About this task:
In the listing that follows, count each line containing the string "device" and report only the count.

Dataset entries:
....

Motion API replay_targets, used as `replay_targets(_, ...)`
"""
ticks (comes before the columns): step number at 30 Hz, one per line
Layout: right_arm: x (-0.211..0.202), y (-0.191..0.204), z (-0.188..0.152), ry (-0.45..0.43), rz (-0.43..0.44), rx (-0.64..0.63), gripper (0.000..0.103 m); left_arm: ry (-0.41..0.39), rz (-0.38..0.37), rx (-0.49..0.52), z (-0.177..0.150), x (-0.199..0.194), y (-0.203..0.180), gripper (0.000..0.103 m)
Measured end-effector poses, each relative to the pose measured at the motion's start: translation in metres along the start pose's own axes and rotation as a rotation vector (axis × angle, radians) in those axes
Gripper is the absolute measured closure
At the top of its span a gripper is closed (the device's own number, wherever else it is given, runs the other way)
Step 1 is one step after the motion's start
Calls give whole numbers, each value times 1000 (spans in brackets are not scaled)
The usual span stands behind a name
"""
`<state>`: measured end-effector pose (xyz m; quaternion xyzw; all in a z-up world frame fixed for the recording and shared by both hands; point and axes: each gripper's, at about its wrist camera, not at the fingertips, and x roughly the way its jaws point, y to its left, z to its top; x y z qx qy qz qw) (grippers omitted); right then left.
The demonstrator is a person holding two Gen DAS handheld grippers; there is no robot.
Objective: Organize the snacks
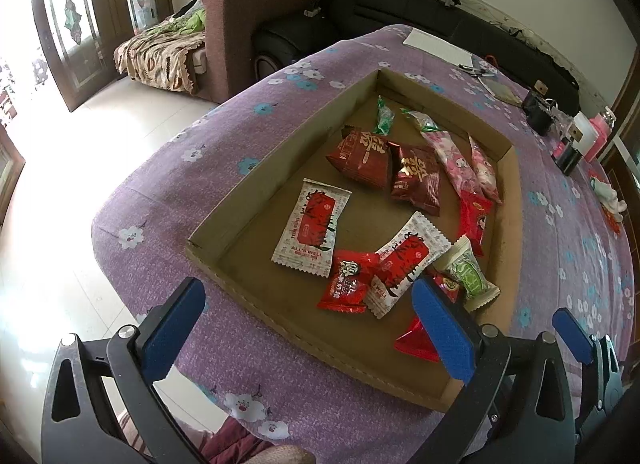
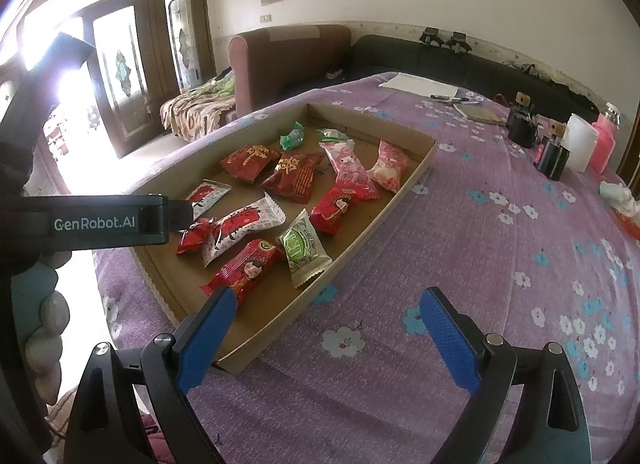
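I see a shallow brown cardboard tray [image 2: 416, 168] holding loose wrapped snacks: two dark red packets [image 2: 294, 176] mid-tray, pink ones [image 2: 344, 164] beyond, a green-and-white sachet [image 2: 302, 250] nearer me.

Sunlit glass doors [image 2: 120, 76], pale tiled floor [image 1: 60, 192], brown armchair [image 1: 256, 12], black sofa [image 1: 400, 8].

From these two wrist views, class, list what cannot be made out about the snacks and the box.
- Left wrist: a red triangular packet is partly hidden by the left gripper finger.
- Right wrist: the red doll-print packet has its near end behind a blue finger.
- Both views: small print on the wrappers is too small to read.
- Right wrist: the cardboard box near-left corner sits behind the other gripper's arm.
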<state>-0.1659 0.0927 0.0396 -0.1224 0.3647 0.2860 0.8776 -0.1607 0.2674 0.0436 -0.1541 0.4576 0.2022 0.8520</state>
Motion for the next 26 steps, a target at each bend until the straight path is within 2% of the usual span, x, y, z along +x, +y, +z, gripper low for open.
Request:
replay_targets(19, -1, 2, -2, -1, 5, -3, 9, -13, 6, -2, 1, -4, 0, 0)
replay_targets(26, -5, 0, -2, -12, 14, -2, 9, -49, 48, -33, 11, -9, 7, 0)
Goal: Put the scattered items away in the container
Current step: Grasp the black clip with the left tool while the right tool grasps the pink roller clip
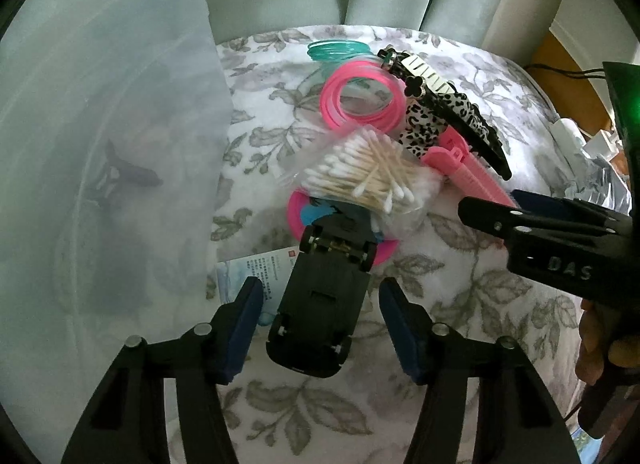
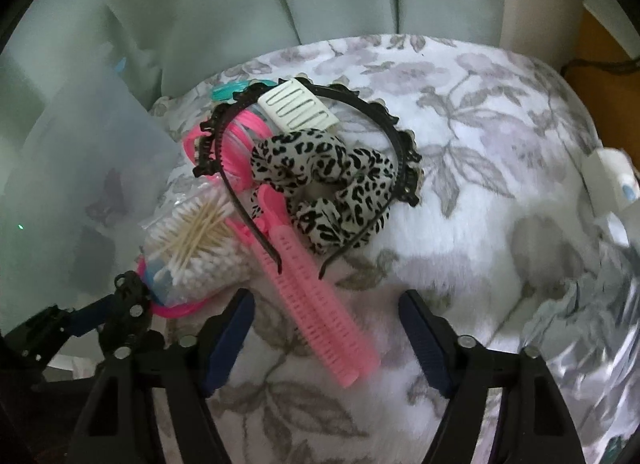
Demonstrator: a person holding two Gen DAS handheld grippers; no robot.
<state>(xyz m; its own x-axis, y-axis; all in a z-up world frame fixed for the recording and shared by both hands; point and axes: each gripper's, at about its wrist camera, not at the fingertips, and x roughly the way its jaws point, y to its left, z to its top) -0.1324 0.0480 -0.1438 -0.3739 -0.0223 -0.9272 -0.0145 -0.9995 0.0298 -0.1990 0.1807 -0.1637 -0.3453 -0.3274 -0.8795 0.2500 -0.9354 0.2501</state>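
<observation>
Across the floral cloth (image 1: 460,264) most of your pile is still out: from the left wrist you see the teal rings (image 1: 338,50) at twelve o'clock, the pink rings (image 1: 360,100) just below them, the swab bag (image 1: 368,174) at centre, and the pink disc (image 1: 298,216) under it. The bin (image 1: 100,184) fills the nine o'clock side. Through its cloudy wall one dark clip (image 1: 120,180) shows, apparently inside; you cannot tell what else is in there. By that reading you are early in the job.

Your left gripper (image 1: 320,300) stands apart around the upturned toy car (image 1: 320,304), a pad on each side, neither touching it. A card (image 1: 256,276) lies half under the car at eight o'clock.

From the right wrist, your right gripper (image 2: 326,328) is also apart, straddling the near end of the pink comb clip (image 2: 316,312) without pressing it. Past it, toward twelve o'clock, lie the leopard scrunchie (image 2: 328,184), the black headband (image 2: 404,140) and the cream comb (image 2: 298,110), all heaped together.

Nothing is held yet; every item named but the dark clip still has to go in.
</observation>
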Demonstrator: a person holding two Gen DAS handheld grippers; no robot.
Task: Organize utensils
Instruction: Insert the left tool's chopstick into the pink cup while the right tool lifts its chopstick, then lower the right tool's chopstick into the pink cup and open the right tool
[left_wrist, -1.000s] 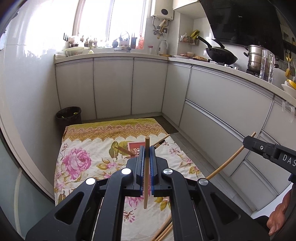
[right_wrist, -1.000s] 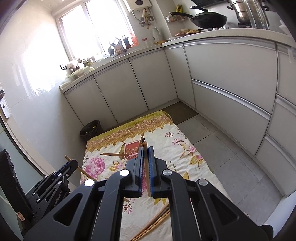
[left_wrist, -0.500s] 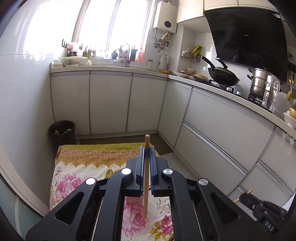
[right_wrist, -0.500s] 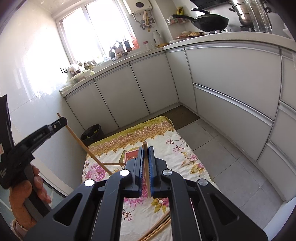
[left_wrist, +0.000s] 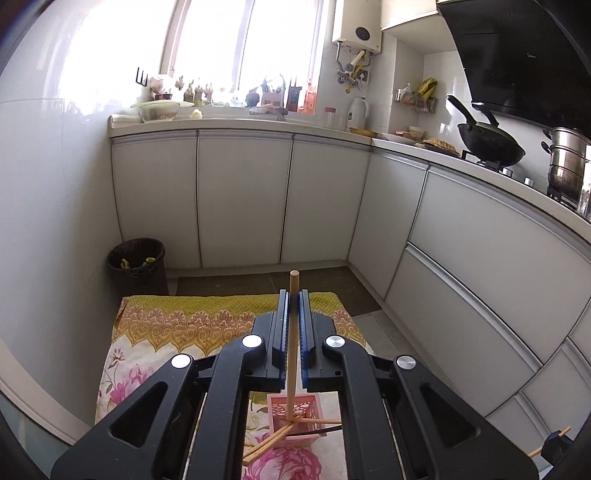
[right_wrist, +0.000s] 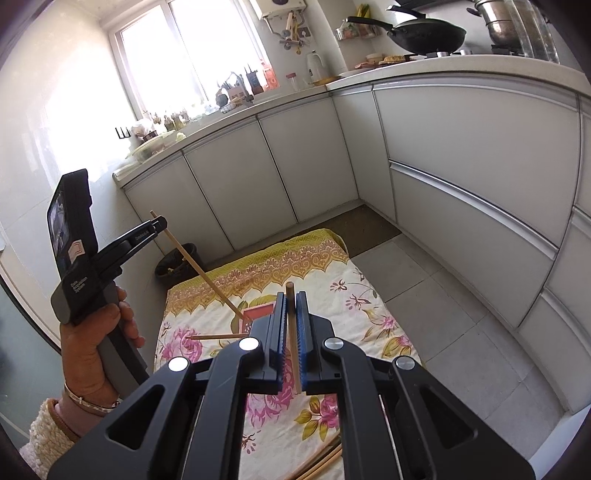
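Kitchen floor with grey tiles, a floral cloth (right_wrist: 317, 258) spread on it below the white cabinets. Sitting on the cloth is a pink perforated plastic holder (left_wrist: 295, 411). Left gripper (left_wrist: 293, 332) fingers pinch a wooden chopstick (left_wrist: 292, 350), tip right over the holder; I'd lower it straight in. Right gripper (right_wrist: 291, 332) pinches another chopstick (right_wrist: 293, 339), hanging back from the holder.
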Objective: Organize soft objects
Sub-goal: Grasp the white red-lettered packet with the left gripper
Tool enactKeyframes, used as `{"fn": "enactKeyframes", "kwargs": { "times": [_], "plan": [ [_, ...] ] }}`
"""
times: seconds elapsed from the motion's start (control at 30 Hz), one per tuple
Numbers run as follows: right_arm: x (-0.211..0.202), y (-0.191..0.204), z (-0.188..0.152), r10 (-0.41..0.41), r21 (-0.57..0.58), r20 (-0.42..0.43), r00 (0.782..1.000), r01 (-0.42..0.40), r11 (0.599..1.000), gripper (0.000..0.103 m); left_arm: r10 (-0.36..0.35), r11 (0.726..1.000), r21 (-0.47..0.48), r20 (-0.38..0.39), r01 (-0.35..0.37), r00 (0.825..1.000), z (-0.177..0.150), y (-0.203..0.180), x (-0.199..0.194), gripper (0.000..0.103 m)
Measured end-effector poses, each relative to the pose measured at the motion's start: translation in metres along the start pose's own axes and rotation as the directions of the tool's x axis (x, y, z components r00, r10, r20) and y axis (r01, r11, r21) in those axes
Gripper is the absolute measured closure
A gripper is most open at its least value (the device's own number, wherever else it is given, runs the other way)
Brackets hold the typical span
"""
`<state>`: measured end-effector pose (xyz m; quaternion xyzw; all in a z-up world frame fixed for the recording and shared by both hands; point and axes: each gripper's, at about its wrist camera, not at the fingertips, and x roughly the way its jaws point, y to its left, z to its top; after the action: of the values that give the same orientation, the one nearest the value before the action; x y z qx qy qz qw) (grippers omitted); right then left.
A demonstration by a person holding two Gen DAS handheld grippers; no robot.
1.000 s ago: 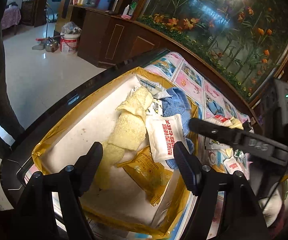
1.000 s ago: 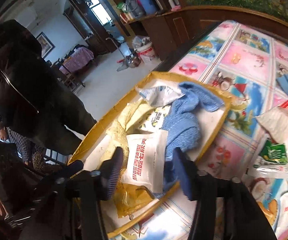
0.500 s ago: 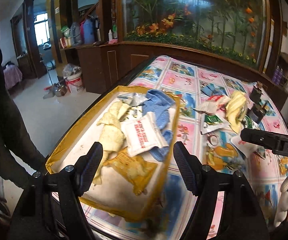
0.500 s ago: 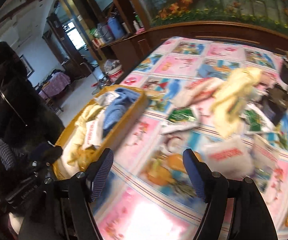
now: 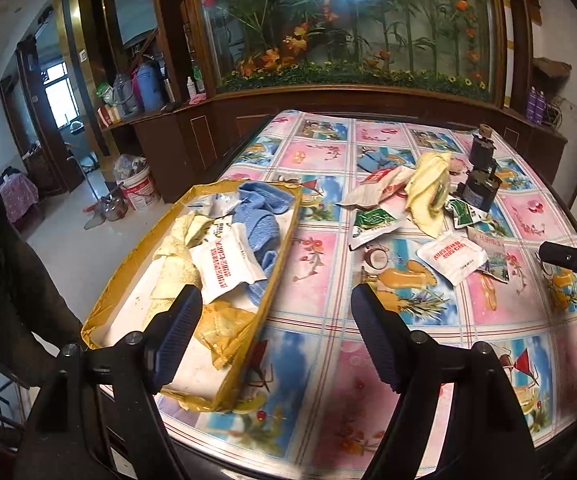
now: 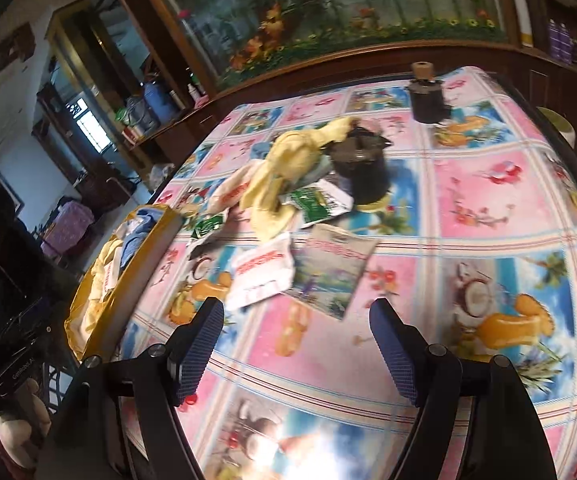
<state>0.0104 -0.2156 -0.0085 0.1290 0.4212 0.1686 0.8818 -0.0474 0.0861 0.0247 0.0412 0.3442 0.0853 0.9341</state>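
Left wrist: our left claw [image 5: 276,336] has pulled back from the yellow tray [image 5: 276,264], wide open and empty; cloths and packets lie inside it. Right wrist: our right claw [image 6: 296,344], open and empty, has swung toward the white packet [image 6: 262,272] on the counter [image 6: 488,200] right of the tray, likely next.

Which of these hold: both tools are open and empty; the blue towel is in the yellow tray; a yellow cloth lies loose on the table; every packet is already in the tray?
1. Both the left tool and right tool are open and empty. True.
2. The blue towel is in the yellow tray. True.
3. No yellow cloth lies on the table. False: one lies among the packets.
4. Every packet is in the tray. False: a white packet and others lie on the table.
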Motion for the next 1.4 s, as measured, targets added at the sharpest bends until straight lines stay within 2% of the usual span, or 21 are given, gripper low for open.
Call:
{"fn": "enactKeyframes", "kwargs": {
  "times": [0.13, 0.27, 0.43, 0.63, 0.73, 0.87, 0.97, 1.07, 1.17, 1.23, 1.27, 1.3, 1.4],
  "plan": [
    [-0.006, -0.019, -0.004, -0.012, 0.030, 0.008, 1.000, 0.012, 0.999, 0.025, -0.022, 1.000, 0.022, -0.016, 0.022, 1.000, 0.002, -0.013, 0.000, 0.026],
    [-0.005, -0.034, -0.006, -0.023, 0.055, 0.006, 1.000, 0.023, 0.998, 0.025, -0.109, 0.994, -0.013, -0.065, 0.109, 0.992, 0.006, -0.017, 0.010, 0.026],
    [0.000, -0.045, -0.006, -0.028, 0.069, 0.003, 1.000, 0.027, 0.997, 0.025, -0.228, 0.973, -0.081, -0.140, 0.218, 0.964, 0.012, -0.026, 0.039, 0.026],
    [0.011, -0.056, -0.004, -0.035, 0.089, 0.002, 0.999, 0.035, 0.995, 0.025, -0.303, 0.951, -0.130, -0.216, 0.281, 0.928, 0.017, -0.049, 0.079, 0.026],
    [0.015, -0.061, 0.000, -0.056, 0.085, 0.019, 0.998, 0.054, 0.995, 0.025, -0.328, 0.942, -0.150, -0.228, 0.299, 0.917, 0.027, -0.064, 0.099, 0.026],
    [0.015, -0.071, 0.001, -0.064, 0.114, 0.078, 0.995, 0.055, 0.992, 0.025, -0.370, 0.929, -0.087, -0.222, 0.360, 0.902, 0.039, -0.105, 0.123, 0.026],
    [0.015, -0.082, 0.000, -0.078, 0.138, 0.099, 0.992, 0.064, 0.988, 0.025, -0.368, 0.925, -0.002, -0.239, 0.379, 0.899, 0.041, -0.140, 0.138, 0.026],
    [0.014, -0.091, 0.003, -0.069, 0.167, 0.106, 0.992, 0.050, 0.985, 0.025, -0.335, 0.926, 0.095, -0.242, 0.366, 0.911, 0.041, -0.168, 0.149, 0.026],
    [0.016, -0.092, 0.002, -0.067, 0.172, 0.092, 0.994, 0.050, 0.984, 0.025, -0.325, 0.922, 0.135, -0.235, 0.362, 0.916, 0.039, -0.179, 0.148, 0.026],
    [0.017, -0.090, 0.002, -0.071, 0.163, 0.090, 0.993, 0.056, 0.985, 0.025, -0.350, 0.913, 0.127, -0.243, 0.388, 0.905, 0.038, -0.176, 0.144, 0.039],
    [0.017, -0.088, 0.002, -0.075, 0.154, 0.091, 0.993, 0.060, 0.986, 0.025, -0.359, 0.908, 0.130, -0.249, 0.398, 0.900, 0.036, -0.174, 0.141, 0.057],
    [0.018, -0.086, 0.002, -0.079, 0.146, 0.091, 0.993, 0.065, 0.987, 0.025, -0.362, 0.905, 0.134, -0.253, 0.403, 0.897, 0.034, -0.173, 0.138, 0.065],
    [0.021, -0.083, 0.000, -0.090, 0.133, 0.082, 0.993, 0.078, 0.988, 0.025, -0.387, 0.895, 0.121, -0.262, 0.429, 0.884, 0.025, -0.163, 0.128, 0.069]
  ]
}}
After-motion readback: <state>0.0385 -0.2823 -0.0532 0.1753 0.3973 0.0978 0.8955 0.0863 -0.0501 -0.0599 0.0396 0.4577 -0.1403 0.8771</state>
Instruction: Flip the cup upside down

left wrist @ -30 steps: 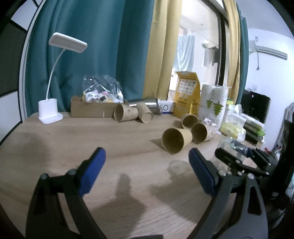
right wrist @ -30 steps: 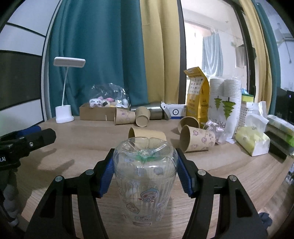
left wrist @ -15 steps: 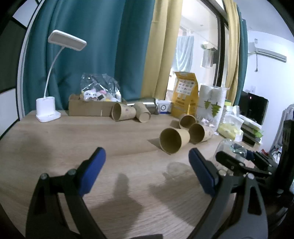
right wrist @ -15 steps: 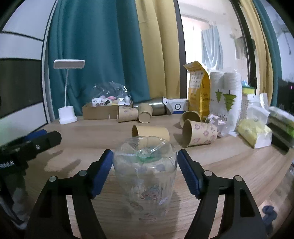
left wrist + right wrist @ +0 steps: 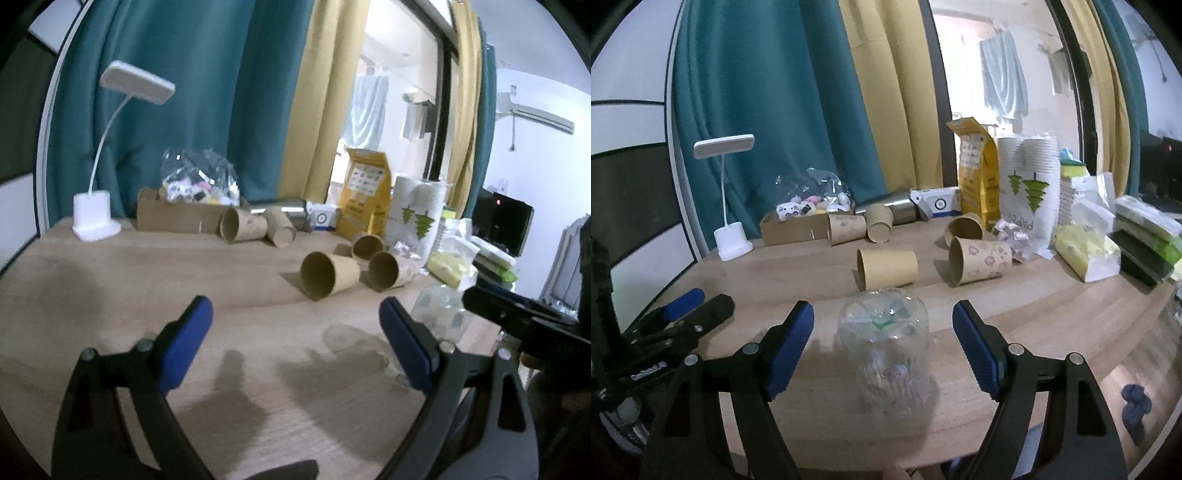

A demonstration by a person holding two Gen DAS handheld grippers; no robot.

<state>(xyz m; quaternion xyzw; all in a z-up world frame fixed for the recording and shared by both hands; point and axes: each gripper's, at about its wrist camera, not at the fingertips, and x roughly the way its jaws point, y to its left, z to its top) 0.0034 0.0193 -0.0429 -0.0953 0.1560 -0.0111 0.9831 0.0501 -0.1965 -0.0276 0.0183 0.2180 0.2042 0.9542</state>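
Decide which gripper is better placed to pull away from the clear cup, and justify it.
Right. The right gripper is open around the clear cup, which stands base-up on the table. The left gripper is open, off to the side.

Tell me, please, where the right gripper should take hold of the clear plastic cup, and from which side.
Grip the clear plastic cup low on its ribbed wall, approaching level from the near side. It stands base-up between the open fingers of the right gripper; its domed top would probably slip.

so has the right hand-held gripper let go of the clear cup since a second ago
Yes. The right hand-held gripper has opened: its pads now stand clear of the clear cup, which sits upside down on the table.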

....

Task output:
2